_EXERCISE DIRECTIONS_
Every line below that holds the string "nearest" should be copied out.

**** PROVIDED DATA

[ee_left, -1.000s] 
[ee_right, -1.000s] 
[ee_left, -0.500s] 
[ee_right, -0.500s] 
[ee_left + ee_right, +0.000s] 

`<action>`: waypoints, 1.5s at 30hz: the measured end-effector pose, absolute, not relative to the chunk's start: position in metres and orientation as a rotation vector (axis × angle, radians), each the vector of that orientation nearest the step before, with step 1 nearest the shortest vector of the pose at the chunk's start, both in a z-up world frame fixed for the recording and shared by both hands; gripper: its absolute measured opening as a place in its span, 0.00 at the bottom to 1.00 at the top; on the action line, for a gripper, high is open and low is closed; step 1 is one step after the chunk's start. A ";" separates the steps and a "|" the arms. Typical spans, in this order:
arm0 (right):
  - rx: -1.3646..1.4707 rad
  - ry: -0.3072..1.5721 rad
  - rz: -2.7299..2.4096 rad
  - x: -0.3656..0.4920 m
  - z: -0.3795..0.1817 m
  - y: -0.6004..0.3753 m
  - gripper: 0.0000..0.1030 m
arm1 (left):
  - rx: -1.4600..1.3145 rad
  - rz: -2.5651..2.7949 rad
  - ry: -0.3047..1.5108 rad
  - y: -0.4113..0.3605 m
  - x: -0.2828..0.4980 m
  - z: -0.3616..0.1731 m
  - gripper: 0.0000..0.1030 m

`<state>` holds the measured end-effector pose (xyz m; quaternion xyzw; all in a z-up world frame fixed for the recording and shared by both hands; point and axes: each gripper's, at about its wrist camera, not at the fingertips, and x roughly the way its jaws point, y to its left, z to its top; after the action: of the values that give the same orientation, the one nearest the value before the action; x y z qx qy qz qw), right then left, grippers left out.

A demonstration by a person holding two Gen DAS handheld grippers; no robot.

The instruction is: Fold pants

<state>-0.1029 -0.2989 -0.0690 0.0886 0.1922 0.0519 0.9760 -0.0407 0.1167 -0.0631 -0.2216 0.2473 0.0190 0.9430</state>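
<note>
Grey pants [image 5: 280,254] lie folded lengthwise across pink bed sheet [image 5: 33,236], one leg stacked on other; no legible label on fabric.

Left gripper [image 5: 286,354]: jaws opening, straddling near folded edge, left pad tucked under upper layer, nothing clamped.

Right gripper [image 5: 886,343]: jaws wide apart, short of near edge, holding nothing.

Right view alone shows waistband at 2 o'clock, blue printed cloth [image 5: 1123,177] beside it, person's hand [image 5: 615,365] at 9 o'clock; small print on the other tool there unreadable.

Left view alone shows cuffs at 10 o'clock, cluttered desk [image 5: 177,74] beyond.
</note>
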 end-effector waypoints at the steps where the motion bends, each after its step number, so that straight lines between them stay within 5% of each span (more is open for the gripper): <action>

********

_FINISHED TASK_
`<action>`: waypoints, 1.5s at 30hz: the measured end-effector pose, absolute, not relative to the chunk's start: position in metres and orientation as a rotation vector (axis × angle, radians), each the vector of that orientation nearest the step before, with step 1 nearest the shortest vector of the pose at the chunk's start, both in a z-up world frame fixed for the recording and shared by both hands; gripper: its absolute measured opening as a place in its span, 0.00 at the bottom to 1.00 at the top; on the action line, for a gripper, high is open and low is closed; step 1 is one step after the chunk's start. A ";" separates the steps and a "|" the arms. Typical spans, in this order:
`<state>` holds the measured end-effector pose (xyz m; quaternion xyzw; all in a z-up world frame fixed for the recording and shared by both hands; point and axes: each gripper's, at about its wrist camera, not at the fingertips, and x roughly the way its jaws point, y to its left, z to its top; after the action: of the values that give the same orientation, the one nearest the value before the action; x y z qx qy qz qw), right then left, grippers left out.

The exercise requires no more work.